You ABSOLUTELY need to expose her affair. You realize that she is covering it up so that people don't think badly of her. She will re-write your marriage history to make it like YOU are the bad guy. YOU are awful to live with. "all he does is sit around and play video games. He doesn't help/want/... with me at all...... That's why I have to leave him -- he is abusive". 
Exposing this will shed the light. You should also find out if her POSOM is married/gf. If so, EXPOSE IT TO THEM also. Tell your friends, tell your family.... what are you waiting for? You want to make sure you get the narrative under control and not let HER control it.


----------



## Marc878

Exposure is your only weapon to try and end her affair. Affairs thrive in the secret and the dark.

It may work it may not work but the only thing you should not be doing right now is nothing.

It would help if you could find out who it is.


----------



## Broken_in_Brooklyn

Double quote


----------



## Broken_in_Brooklyn

Nickel Speed said:


> It's not as though the house is a wreck.
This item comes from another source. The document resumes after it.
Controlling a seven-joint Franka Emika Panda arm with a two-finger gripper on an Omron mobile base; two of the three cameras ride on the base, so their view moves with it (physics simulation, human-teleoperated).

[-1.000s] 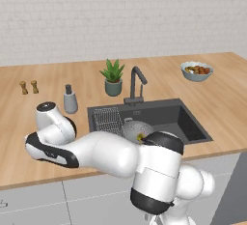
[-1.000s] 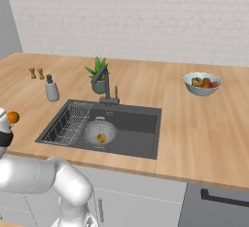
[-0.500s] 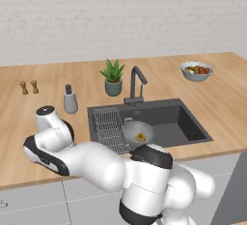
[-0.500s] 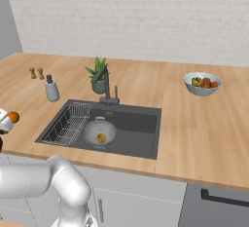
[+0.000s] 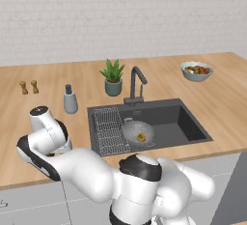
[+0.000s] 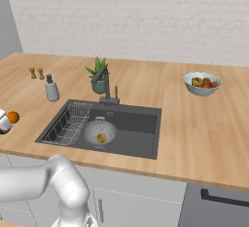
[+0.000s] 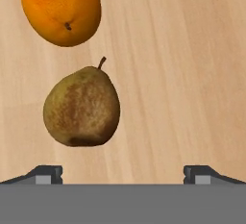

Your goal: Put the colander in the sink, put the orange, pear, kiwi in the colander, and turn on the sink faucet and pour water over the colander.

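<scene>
- Claw (image 7: 123, 172): released, fingertips wide apart, grasping nothing, above the wooden counter (image 7: 192, 74).
- Pear (image 7: 81, 107): on the counter just ahead of the claw; orange (image 7: 61, 9) just beyond it.
- Colander (image 5: 139, 133): in the sink (image 5: 183, 122), well apart from the claw, containing one small yellowish fruit (image 5: 141, 137).

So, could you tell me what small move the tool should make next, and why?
Probably shift sideways to centre over the pear, then descend. The tool is open and empty, the pear lies on the counter off toward one fingertip, beside the orange, and the colander already sits in the sink.
</scene>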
I'm vacuumed and done dishes. Took down her photos. Changed out out old bedding. Small things. I just wanted a weekend to chill out.
> 
> She said she was on the way, so I said if she'd grab taco bell for us, I'd pay. Didn't know I committed a sin there. Won't do it again. I was just hungry and didn't feel like cooking. Town is 20 minutes away and she was already there. Seemed harmless.
> 
> I guess I can box and bag up her stuff and help her out some more, t*hough I keep being told not to help her out.*
> 
> Her mom is dropping off my child tomorrow. Debating on telling her about the affair. She doesn't know that part yet, only that her daughter left.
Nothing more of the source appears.